* _What to produce_: Return each line of the data below that contains the string "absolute".

* _Data provided_:
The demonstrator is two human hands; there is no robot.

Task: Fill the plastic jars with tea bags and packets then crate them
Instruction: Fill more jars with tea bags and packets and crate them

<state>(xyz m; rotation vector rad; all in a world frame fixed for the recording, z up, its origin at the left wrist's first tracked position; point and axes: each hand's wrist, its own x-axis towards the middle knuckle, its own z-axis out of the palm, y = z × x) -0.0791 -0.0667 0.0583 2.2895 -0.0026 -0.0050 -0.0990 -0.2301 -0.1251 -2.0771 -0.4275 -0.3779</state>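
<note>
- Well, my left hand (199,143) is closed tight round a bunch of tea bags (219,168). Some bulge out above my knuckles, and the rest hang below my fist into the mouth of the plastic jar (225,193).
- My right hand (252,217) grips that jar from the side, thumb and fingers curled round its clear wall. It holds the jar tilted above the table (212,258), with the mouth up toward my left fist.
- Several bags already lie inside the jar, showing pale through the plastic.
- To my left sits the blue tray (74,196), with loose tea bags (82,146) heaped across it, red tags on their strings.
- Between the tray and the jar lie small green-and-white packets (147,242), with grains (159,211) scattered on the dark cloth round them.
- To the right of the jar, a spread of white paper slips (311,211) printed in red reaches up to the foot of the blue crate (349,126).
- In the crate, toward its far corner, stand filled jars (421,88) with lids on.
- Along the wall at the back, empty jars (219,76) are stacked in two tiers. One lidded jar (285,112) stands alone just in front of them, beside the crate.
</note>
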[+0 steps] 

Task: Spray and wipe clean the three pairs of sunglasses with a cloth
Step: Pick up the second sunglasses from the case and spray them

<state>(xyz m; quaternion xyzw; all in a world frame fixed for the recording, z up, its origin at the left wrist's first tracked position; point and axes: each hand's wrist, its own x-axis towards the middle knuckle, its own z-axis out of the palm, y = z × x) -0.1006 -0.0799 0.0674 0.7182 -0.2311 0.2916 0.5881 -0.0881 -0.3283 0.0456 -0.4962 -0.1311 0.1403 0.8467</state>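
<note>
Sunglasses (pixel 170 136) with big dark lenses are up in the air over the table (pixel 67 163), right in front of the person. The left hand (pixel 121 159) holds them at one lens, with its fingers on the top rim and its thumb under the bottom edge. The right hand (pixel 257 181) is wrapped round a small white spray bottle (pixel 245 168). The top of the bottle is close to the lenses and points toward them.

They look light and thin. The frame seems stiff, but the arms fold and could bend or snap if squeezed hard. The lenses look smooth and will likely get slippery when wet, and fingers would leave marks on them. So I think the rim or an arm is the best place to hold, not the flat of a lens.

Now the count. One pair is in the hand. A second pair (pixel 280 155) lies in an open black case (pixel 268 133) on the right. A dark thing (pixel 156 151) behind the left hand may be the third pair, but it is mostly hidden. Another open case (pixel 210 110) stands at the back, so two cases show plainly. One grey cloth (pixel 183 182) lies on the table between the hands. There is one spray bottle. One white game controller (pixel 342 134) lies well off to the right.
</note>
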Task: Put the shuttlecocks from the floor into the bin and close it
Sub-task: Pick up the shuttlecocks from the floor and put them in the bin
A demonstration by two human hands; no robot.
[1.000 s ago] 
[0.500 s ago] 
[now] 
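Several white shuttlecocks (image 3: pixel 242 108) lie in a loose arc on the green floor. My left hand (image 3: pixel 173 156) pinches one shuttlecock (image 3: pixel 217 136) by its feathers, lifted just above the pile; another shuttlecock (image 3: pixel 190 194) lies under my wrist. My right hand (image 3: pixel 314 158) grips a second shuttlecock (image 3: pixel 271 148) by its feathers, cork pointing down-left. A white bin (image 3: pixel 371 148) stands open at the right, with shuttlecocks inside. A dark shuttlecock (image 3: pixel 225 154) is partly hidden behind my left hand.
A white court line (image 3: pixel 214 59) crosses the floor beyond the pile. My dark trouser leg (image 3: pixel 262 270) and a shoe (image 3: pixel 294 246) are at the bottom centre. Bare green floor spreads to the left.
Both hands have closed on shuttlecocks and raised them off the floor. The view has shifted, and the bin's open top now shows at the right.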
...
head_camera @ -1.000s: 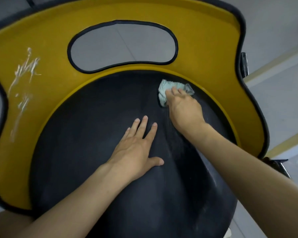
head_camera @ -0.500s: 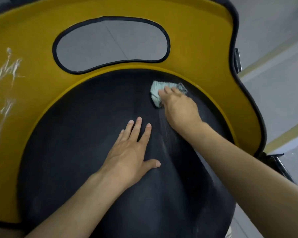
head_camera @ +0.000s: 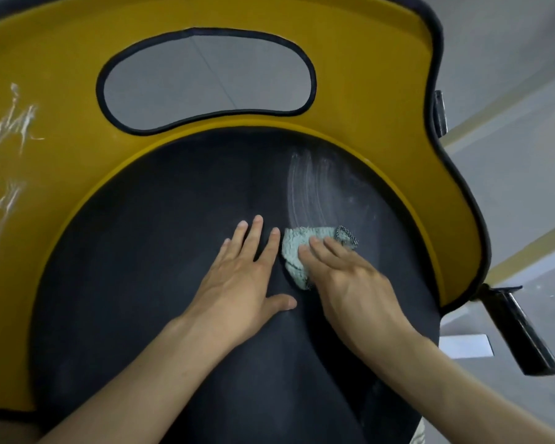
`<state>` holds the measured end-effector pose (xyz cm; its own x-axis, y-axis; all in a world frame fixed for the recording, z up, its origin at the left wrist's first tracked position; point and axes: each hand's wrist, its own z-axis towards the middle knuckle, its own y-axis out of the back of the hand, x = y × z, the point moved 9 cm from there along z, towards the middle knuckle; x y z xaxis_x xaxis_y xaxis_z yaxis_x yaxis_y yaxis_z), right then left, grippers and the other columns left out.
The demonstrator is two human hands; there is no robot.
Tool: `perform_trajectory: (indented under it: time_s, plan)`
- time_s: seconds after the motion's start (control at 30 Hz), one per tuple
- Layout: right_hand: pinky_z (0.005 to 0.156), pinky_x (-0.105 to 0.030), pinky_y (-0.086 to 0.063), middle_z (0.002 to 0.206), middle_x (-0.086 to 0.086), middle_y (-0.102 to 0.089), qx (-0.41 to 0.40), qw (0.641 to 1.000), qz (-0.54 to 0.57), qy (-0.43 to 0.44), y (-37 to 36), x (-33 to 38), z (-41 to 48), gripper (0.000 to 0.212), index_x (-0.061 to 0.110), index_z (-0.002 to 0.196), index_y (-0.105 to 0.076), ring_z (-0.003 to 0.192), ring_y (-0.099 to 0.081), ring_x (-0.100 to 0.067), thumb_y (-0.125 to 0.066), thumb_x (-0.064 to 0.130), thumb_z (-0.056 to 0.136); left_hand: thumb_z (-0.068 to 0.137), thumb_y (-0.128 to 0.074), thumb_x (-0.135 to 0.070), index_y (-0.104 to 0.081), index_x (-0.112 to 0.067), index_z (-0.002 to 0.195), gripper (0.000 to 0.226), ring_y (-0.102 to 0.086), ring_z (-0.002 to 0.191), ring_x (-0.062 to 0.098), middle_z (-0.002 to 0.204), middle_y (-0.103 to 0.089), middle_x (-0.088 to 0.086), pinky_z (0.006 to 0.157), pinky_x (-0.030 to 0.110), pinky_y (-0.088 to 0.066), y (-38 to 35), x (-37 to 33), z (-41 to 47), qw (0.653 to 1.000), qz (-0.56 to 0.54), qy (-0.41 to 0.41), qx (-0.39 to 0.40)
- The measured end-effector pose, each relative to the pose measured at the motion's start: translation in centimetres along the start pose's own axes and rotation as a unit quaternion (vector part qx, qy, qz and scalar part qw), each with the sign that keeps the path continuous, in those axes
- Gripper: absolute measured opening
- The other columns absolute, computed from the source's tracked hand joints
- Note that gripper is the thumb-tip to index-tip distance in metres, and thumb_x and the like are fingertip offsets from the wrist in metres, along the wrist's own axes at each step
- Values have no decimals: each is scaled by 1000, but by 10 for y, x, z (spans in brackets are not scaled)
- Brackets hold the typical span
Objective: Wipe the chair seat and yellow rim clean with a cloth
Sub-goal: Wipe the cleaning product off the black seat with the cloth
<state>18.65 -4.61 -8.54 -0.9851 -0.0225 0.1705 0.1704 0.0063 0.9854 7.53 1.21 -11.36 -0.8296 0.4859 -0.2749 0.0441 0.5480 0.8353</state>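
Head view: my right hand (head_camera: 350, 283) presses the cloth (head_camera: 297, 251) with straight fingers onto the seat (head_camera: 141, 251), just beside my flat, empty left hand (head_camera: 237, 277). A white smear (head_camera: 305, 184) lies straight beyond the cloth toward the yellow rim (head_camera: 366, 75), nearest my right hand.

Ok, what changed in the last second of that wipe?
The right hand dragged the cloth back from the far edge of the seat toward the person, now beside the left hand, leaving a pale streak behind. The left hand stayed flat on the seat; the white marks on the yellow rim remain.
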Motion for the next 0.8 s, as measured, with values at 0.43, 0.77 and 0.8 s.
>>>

* _Your response_:
- Gripper: absolute measured opening
- The other columns absolute, computed from the source's tracked hand joints

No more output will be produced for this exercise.